When people believed in the [original resident theater] dream, the boards and managers said, `We got to do it, we'll find a way to do it.' ... Yeah, it's hard, because [running a resident theater] is two different processes: The process by which you create [art] is different than the process by which you create the circumstances in which you can create [art]. ... [Now] no one wants to take chances.... People pose the argument that you can't take risks. You can take risks whether there's five dollars or a million dollars at stake. But you have to have the million dollars, and you have to be willing to blow it.
I have no doubt in my mind about the value of theater and what it does for me, the people I work with, and my audience. When [theater] is good, has real moments of emotional truth and power, you can really touch people. I've tasted that enough times to know that's valid and real. The trouble is, that gets harder to do, harder to find good enough material, harder to produce it well enough and harder to deliver it to sufficient numbers of people to make it matter. The pressures are greater, and the incredible competition [from other media]....
One of the main problems facing us [is that] you have these [theater] institutions, but they don't mean anything without the live blood in them. It is a question of who's coming into [the theater field], and their vision of what's possible. If they don't have a hunger and an appetite to do extraordinary things, they're not going to do it. I don't feel that same hunger and appetite. ... I think we've created the possibility of a legacy, but there is some serious question about how to pass it on. I believe very strongly in the social function of art. But I'm not so sure that everyone believes that.'' ADRIAN HALL
``Playwriting, as we know it, is going to be a thing of the past. It has got to be much more spontaneous, with a reliance on the actors directly confronting an audience, leading them into the story. If the [theater] craft is to do anything other than be frozen in time, we have to get out of the old rules - first act followed by a second act - those old George Kaufman and Neil Simon precepts of what constitutes drama. This is what ... excuses us from reinventing the art form....
Audiences today are so barraged by sight and sound that we've somehow lost the idea of participation. It's going to take a lot more than Lucille Ball and Jackie Gleason to reinvigorate that. Theater is just such an old craft, and we are literally practicing it the way we were a century ago, where the dominant feature is the text. We've got to have a serious revolution, as we did in the '60s, when everyone screamed, `Burn the text.' When the regional theater movement began, it addressed itself to the new plays being written, and we attacked it with a vengeance. Today, everybody is writing new plays. But the factory days [must be] over.
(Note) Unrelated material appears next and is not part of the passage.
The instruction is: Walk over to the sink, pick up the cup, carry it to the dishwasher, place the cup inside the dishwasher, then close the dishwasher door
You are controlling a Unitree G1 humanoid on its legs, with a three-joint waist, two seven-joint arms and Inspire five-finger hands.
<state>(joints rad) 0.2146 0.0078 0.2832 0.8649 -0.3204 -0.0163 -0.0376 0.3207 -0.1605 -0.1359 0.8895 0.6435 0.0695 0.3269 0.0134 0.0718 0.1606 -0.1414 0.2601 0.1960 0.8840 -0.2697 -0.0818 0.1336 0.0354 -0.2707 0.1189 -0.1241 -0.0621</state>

Greed has just destroyed the commercial theater. [Broadway] is about real estate, not art, anymore. But to say that capitalism is killing theater [as a whole] is a misnomer. There is a real cynical crust about the [theater's ability to keep the] artist at the center of the institution. But there isn't a theater in this country that doesn't talk about [the need for] a company of artists. ... Something is out of balance if a theater cannot commit itself to supporting a group of actors. We've set up our theaters, and we tend to think of the bureaucrats as the most important, but we've got to grab that old craft, grab it to our guts. We have got to want to take responsibility for [the survival of] the art. LLOYD RICHARDS
``The impulse was to create an alternative theater.... That meant the establishment of theaters in various parts of the country. ... When I look back, that is a major achievement, and it may go down as one of the most interesting movements in the country. ... [But] one of the things we have not been able to do is establish a national sense of theater. We do the work for a limited period of time, in regions, and then it's gone. The artists are known locally, but there is not a national image. It's one of the reasons there should be more exchanges of [productions], and why I'm attempting to take work from my theater to other theaters.
You can be on TV and do a bit part [in a prime-time show], and you have a national image in a matter of weeks. Our [theater] artists can do wonderful work for a great length of time and still not be known. Twenty-five years ago, how was celebrity [in the theater] created? You did two shows on Broadway, and the world came in to see them. You got national attention for it, and you were known. You take the same artists [today], and run them four weeks in the regions, and it's gone. [As a consequence] we're not getting the same kind of recognition that is available for a similar effort in other arts.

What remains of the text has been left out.